### [How to complete this task]
Repeat everything in the listing exactly, except for the images.

### [Supplied information]
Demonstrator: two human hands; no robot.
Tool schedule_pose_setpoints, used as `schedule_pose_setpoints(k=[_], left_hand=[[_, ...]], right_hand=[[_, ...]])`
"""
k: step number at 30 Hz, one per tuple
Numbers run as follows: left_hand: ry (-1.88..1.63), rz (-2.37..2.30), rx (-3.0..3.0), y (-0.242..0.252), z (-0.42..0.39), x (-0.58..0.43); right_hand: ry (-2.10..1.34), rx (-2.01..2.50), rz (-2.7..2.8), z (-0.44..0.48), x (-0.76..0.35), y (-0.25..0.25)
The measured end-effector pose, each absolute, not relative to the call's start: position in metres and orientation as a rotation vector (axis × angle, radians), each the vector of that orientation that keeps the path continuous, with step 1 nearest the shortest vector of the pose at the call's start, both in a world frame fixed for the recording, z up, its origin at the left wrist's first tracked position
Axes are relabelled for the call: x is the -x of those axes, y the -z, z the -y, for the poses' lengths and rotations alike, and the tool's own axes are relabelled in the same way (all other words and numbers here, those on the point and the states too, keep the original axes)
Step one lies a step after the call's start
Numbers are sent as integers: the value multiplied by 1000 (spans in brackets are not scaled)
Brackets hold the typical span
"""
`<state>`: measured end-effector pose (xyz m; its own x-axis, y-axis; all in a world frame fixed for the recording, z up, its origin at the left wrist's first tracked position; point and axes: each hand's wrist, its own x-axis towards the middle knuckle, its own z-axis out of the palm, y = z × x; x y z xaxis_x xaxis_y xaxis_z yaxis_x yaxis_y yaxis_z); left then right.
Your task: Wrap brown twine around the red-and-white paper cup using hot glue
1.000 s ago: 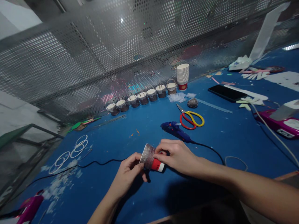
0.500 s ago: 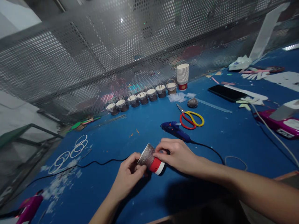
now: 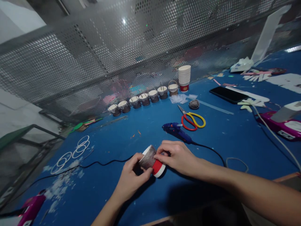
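Note:
A red and white paper cup [image 3: 159,168], its upper part wound with grey-brown cord, is tilted above the blue table. My left hand [image 3: 134,172] is closed around its rim side, thumb near the red band. At the edge of the wound cord, my right hand [image 3: 173,154] pinches with thumb and forefinger against the cup's side; the cord end in that pinch is too small to make out clearly. Just beyond my right hand lies a blue glue gun [image 3: 176,132]. Scissors [image 3: 191,121] with red and yellow handles rest behind it, near a ball of cord [image 3: 194,104].
Several cord-wrapped cups [image 3: 144,99] line the back by a perforated metal panel [image 3: 105,56], beside a stack of paper cups [image 3: 184,77]. A black phone [image 3: 228,94] lies right. White rings [image 3: 81,147] lie left. A black cable [image 3: 101,164] crosses the table.
The cup has turned slightly in my left hand, showing more of its open mouth. My left fingers have shifted a little along it; my right hand stays at the cord.

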<state>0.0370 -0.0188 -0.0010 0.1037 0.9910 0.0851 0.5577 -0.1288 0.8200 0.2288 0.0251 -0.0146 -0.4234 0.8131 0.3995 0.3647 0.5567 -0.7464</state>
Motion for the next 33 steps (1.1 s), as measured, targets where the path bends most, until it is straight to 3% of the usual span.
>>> schedule_pose_setpoints(k=[16, 23, 27, 30, 33], left_hand=[[-1005, -1643, -1834, 3, 16, -38], [-1102, -1698, -1765, 11, 12, -29], [-1095, -1676, -1784, 10, 12, -29], [-1118, -1696, -1779, 8, 13, -30], [-1141, -1719, -1813, 6, 13, -30]], right_hand=[[-856, 865, 1978, -17, -233, 0], [-507, 537, 2607, 32, -264, -31], [-672, 429, 2628, 48, -298, -44], [-677, 675, 2465, 27, -322, -36], [-446, 1125, 2292, -12, -331, -14]])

### [Your solution]
Demonstrator: two human hands; no robot.
Tool schedule_pose_setpoints, used as `schedule_pose_setpoints(k=[_], left_hand=[[_, ...]], right_hand=[[_, ...]])`
"""
k: step number at 30 Hz, one per tuple
Numbers run as follows: left_hand: ry (-1.88..1.63), rz (-2.37..2.30), rx (-3.0..3.0), y (-0.242..0.252), z (-0.42..0.39), x (-0.58..0.43); right_hand: ry (-2.10..1.34), rx (-2.01..2.50), rz (-2.7..2.8), z (-0.44..0.48), x (-0.76..0.35), y (-0.25..0.25)
The measured end-effector pose, each absolute, not relative to the call's start: position in metres and orientation as a rotation vector (axis × angle, radians), each the vector of that orientation that keeps the path continuous, with step 1 nearest the shortest vector of the pose at the call's start, both in a world frame fixed for the recording, z up, its origin at the left wrist's first tracked position
Axes are relabelled for the call: x is the -x of those axes, y the -z, z the -y, for the poses' lengths and rotations alike, and the tool's own axes are relabelled in the same way (all other words and numbers here, those on the point and the states too, keep the original axes)
Step one lies a step after the call's start
Numbers are sent as integers: the value multiplied by 1000 (spans in brackets are not scaled)
Brackets hold the typical span
"""
`<state>`: measured end-effector pose (xyz m; its own x-axis, y-axis; all in a world frame fixed for the recording, z up, its origin at the left wrist's first tracked position; point and axes: each hand's wrist, its own x-axis towards the middle knuckle, its own z-axis out of the palm, y = z × x; x y z xaxis_x xaxis_y xaxis_z yaxis_x yaxis_y yaxis_z); left then right.
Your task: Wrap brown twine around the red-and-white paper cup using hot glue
1.000 s ago: 
0.500 s ago: 
now: 
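Note:
A red and white paper cup [image 3: 159,168], its upper part wound with grey-brown cord, is tilted above the blue table. My left hand [image 3: 134,172] is closed around its rim side, thumb near the red band. At the edge of the wound cord, my right hand [image 3: 173,154] pinches with thumb and forefinger against the cup's side; the cord end in that pinch is too small to make out clearly. Just beyond my right hand lies a blue glue gun [image 3: 176,132]. Scissors [image 3: 191,121] with red and yellow handles rest behind it, near a ball of cord [image 3: 194,104].
Several cord-wrapped cups [image 3: 144,99] line the back by a perforated metal panel [image 3: 105,56], beside a stack of paper cups [image 3: 184,77]. A black phone [image 3: 228,94] lies right. White rings [image 3: 81,147] lie left. A black cable [image 3: 101,164] crosses the table.
The cup has turned slightly in my left hand, showing more of its open mouth. My left fingers have shifted a little along it; my right hand stays at the cord.
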
<state>0.0370 -0.0188 -0.0010 0.1037 0.9910 0.0851 0.5577 -0.1288 0.8200 0.2288 0.0251 -0.0146 -0.4234 0.8131 0.3995 0.3647 0.5567 -0.7464</state>
Motion for the next 33 steps (1.1 s), as measured, targets where the path bends most, until it is straight to 3% of the usual span.
>>> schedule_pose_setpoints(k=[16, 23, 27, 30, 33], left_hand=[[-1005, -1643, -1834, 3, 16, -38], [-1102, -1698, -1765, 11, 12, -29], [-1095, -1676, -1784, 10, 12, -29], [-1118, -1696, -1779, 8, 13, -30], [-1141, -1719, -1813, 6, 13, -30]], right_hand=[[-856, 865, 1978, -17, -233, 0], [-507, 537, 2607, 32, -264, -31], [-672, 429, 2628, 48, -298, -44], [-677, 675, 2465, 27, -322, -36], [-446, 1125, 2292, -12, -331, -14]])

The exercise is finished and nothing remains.